* _Work request_
Would you return, word for word, the lines of the data below from the line with "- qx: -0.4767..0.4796" through the line with "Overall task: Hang", and no others?

Collection entries
..........

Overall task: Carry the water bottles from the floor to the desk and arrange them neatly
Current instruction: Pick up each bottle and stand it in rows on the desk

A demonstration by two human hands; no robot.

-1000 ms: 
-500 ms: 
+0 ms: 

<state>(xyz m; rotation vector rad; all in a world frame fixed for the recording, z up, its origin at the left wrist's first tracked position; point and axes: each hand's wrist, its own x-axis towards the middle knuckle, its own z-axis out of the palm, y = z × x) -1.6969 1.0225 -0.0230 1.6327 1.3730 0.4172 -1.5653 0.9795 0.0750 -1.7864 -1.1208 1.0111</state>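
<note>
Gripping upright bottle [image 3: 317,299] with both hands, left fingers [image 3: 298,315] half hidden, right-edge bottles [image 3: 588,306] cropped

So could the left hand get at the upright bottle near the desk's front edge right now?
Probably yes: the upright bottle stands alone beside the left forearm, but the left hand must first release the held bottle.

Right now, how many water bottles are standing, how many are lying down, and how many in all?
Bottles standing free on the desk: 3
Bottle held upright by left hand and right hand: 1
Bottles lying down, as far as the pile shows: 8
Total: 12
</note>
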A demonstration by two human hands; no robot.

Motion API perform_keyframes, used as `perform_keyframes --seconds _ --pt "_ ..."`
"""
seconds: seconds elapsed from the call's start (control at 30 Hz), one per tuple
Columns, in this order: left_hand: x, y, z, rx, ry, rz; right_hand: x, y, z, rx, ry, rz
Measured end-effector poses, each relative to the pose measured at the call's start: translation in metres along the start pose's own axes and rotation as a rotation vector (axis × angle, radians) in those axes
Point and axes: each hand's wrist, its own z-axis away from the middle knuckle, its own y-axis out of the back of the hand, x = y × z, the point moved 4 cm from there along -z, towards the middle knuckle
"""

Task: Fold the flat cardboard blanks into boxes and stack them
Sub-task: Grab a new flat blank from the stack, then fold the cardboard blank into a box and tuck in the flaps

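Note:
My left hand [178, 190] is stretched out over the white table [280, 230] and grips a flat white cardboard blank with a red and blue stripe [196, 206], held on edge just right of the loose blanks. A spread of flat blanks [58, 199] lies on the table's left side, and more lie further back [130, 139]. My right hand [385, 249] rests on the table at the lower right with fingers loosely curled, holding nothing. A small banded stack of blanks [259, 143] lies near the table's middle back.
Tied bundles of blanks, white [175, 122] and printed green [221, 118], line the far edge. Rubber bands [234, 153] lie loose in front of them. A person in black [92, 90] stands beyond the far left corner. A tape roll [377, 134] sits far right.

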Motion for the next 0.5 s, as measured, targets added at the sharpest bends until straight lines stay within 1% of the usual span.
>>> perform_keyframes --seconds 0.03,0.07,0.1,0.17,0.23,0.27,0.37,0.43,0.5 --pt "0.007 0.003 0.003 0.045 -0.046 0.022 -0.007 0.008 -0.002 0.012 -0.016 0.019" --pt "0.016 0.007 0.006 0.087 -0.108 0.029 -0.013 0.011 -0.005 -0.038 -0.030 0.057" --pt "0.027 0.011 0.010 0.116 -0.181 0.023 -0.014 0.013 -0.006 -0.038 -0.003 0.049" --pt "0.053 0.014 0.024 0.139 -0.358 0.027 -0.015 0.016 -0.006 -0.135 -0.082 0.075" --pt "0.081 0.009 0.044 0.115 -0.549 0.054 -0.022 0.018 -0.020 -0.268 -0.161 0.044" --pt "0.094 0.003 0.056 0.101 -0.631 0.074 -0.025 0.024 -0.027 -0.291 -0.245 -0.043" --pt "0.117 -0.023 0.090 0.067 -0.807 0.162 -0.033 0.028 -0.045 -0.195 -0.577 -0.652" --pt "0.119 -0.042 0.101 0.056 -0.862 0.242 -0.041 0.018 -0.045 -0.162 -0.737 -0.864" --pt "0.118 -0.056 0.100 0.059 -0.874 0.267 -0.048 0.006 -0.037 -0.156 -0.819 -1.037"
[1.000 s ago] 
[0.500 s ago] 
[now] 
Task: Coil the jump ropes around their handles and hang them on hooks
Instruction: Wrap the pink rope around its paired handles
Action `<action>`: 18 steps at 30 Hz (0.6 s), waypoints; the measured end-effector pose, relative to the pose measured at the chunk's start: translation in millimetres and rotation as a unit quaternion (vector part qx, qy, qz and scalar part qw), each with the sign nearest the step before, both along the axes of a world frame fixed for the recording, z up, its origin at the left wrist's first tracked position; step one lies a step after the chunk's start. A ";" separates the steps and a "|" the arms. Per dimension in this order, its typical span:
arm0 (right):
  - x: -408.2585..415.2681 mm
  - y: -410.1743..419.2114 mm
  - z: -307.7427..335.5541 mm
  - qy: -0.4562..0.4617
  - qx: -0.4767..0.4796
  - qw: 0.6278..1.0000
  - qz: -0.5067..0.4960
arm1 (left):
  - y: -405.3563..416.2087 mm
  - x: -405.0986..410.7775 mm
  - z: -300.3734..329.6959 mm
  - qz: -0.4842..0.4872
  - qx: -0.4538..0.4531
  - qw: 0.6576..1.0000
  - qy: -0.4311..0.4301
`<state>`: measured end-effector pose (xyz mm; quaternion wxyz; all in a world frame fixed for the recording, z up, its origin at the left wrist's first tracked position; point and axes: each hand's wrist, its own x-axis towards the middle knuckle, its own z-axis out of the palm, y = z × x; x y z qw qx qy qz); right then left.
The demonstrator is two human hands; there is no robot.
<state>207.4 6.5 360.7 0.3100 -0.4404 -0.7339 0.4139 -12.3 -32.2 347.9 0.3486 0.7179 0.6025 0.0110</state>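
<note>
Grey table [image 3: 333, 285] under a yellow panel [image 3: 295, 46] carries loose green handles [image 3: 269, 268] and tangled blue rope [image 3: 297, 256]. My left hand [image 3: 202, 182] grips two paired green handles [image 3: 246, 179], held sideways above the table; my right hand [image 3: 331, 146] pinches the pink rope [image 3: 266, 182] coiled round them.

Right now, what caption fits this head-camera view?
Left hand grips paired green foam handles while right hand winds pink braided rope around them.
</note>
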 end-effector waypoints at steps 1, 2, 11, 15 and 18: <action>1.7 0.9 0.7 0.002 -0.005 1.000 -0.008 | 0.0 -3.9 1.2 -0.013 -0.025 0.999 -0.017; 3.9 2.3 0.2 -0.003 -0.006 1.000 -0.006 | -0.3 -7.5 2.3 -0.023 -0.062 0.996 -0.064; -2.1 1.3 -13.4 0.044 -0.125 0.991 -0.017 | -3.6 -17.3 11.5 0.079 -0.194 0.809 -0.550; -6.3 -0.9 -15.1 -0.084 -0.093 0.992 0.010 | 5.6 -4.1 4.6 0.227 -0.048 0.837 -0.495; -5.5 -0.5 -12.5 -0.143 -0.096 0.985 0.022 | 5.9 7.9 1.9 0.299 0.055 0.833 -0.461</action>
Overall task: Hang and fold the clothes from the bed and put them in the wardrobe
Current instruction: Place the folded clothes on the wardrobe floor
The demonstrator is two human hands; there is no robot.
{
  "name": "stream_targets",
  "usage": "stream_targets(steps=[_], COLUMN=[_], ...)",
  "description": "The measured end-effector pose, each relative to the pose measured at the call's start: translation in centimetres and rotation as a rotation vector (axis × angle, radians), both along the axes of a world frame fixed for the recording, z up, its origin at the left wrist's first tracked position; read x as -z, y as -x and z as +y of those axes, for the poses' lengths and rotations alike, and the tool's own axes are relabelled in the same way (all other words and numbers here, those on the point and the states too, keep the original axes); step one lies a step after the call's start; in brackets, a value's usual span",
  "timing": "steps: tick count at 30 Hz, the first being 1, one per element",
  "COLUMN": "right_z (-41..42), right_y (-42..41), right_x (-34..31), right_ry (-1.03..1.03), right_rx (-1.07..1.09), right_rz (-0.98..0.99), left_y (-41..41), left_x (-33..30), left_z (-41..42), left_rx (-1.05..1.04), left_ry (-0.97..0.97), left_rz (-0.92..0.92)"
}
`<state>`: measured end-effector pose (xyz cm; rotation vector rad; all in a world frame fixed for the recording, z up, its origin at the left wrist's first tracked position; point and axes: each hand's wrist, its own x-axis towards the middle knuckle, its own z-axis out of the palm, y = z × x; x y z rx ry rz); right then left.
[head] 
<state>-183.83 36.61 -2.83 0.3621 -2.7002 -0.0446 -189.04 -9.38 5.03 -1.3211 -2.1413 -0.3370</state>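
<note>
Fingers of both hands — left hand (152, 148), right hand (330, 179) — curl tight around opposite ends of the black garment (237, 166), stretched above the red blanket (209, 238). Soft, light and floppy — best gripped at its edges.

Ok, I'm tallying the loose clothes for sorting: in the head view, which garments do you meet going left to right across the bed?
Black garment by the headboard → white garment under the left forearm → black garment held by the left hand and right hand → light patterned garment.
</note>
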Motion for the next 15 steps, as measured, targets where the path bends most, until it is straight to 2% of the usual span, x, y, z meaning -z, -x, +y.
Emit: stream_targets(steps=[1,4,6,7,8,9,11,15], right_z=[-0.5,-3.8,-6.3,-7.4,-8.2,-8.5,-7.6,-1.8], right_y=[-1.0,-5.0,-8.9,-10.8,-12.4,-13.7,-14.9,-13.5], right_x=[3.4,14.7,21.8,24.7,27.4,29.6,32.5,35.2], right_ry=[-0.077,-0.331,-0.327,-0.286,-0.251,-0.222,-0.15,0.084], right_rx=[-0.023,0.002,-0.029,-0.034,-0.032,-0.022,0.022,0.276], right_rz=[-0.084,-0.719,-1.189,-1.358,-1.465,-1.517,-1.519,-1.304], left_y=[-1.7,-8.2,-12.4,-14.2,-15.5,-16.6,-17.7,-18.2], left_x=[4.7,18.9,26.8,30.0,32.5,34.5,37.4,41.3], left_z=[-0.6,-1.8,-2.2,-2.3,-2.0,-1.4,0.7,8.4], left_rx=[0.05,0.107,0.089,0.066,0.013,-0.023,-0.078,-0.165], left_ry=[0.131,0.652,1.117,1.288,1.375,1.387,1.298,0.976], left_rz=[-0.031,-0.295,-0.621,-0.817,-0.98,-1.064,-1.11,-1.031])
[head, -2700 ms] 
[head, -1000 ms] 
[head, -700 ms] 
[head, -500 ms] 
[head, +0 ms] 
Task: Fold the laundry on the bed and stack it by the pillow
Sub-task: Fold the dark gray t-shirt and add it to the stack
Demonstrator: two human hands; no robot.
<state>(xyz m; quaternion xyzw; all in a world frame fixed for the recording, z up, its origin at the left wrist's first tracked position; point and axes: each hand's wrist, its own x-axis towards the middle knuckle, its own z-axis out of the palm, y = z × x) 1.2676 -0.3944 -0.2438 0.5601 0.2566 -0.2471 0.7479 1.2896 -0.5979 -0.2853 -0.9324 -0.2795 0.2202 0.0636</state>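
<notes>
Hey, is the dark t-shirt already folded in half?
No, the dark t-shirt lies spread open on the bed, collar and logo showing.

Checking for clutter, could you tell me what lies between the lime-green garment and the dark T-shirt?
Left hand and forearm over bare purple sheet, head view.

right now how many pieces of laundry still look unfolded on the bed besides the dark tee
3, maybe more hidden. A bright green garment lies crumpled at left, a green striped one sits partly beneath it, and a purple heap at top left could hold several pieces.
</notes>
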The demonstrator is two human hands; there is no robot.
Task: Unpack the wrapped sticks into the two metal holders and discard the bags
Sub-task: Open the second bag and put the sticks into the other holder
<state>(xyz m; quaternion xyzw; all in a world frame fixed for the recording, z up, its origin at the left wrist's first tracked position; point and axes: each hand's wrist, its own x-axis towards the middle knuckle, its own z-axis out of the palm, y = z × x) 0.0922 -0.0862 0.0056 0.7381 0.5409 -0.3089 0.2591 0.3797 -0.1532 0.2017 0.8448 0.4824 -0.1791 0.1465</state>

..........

* _Worked solution_
  - qx: -0.4767..0.4796
  - qw: 0.6278..1.0000
  - qz: -0.5067..0.4960
arm1 (left):
  - y: -405.3563..416.2087 mm
  - x: -405.0986..410.7775 mm
  - z: -300.3734..329.6959 mm
  - qz: -0.4842..0.4872
  - qx: -0.4538..0.4531
  - qw: 0.6576..1.0000
  - qy: -0.4311..0.4301
`<state>`: measured end-effector pose (xyz mm; quaternion wxyz; all in a world frame fixed for the recording, z up, its origin at the left wrist's first tracked position; point and axes: each hand's wrist, its own x-axis towards the middle knuckle, its own z-axis out of the palm, y = z × x; x y z qw qx qy qz); right then left.
The demonstrator is two human hands; there is no robot.
<state>207.4 6.5 360.7 0.3100 -0.4404 -0.7339 0.4139 -12.3 -32.2 347.9 0.3486 0.7179 0.6025 0.0110</state>
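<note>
Grey table [image 3: 333, 285] under a yellow panel [image 3: 295, 46] carries loose green handles [image 3: 269, 268] and tangled blue rope [image 3: 297, 256]. My left hand [image 3: 202, 182] grips two paired green handles [image 3: 246, 179], held sideways above the table; my right hand [image 3: 331, 146] pinches the pink rope [image 3: 266, 182] coiled round them.

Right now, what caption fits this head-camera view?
Left hand grips paired green foam handles while right hand winds pink braided rope around them.
</note>
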 end-effector waypoints at steps 1, 2, 11, 15 and 18: <action>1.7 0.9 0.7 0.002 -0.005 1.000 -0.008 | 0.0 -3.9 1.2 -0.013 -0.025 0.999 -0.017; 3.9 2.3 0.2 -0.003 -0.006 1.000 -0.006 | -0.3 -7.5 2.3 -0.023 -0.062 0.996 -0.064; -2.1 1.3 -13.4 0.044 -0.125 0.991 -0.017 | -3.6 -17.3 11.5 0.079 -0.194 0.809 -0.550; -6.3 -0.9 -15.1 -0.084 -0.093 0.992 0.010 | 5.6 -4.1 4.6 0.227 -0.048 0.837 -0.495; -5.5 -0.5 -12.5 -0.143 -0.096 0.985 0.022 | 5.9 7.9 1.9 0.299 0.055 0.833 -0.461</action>
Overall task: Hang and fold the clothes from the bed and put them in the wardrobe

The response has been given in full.